*** DATA TO EXAMINE ***

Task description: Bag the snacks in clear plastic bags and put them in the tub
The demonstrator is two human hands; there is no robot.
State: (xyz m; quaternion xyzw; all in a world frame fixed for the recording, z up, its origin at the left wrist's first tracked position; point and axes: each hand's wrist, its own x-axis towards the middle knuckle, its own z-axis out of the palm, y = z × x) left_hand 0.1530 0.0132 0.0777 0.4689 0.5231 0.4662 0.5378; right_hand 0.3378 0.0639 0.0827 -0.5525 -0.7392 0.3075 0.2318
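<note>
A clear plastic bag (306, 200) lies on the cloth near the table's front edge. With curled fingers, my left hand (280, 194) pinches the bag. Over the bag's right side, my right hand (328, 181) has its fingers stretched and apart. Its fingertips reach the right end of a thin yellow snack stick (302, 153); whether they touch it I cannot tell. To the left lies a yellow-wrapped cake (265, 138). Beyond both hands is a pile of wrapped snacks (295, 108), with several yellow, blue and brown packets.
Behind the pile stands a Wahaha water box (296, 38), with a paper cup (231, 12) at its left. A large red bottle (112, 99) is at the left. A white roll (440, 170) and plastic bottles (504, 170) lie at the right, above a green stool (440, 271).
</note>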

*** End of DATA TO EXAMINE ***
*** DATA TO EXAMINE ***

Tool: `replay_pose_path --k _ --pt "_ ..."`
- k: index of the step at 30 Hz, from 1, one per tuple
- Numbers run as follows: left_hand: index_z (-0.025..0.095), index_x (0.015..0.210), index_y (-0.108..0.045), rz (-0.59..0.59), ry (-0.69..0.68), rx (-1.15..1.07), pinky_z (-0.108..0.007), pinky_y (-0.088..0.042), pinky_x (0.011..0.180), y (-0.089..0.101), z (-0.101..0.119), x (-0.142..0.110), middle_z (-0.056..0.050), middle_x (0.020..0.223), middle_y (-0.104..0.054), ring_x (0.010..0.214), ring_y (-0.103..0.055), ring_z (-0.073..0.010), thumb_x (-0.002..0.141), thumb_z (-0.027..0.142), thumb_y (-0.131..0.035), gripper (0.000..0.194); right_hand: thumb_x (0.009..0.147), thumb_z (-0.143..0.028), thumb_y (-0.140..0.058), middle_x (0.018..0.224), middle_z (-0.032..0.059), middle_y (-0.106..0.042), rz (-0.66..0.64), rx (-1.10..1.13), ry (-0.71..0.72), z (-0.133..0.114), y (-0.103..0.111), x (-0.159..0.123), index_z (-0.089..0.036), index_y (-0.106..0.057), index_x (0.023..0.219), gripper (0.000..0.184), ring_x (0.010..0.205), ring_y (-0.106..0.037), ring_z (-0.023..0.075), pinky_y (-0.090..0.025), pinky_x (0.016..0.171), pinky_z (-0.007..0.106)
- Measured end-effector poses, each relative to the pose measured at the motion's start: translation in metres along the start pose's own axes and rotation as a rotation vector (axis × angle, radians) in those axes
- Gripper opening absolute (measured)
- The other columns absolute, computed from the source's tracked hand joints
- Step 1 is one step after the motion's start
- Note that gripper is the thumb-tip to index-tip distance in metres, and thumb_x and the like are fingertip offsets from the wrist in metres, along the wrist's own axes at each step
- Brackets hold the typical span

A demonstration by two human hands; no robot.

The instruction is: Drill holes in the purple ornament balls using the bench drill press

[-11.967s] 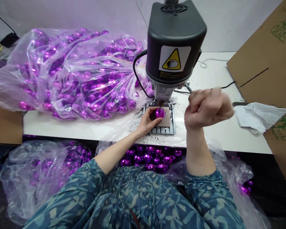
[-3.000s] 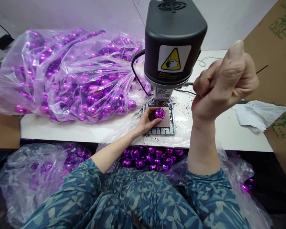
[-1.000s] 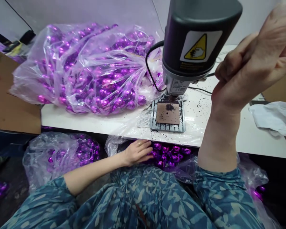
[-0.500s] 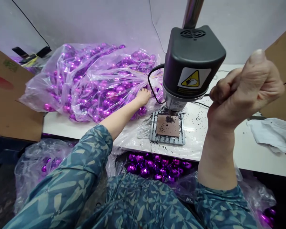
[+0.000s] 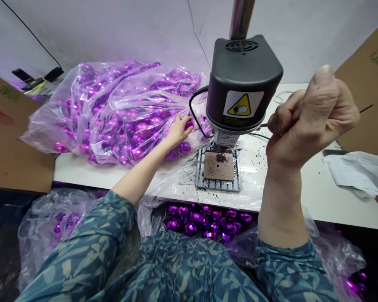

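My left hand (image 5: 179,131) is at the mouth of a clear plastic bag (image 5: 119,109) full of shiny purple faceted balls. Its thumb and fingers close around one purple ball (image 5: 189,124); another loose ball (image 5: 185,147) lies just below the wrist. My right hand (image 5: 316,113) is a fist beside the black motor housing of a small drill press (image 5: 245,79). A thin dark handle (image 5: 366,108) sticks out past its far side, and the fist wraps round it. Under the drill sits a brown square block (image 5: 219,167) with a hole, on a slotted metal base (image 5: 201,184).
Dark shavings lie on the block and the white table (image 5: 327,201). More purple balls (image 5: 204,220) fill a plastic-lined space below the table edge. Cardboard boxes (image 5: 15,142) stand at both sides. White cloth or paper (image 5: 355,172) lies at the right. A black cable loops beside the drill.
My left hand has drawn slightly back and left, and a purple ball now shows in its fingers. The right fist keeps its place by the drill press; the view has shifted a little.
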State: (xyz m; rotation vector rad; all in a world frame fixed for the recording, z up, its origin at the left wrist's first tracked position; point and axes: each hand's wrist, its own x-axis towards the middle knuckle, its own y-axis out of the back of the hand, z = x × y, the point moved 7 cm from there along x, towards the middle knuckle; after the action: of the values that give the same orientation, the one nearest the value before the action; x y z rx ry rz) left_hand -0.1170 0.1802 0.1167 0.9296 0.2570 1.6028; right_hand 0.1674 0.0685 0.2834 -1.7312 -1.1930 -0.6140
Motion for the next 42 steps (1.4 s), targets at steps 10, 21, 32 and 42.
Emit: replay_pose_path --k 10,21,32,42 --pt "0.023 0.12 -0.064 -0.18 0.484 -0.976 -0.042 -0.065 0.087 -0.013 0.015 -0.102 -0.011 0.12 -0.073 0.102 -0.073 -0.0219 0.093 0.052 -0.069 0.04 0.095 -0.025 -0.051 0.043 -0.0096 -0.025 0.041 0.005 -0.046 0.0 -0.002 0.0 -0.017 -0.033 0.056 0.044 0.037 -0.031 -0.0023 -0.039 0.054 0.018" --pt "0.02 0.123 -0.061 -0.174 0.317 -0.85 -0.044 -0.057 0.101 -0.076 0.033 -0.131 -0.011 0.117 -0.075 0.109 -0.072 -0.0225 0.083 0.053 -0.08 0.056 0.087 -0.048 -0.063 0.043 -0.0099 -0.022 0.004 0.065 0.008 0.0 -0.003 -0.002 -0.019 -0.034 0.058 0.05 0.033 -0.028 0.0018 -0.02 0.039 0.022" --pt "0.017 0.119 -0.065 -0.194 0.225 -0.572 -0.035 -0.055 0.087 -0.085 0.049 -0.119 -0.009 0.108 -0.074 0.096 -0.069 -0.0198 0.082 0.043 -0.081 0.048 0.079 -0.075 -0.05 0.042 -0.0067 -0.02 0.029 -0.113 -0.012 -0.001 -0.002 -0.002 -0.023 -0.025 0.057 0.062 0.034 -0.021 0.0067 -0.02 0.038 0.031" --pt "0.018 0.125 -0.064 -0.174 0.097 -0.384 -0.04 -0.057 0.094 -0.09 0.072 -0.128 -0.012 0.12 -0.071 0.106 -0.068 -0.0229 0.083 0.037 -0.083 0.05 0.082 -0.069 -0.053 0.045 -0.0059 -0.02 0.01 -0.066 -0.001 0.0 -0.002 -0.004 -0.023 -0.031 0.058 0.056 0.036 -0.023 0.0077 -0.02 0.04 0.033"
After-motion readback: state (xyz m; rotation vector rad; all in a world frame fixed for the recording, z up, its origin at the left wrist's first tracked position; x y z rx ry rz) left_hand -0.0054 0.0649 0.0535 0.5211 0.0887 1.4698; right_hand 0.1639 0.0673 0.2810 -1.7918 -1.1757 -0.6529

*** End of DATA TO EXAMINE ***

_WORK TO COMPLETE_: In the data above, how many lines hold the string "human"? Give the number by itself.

_RESPONSE AREA_: 2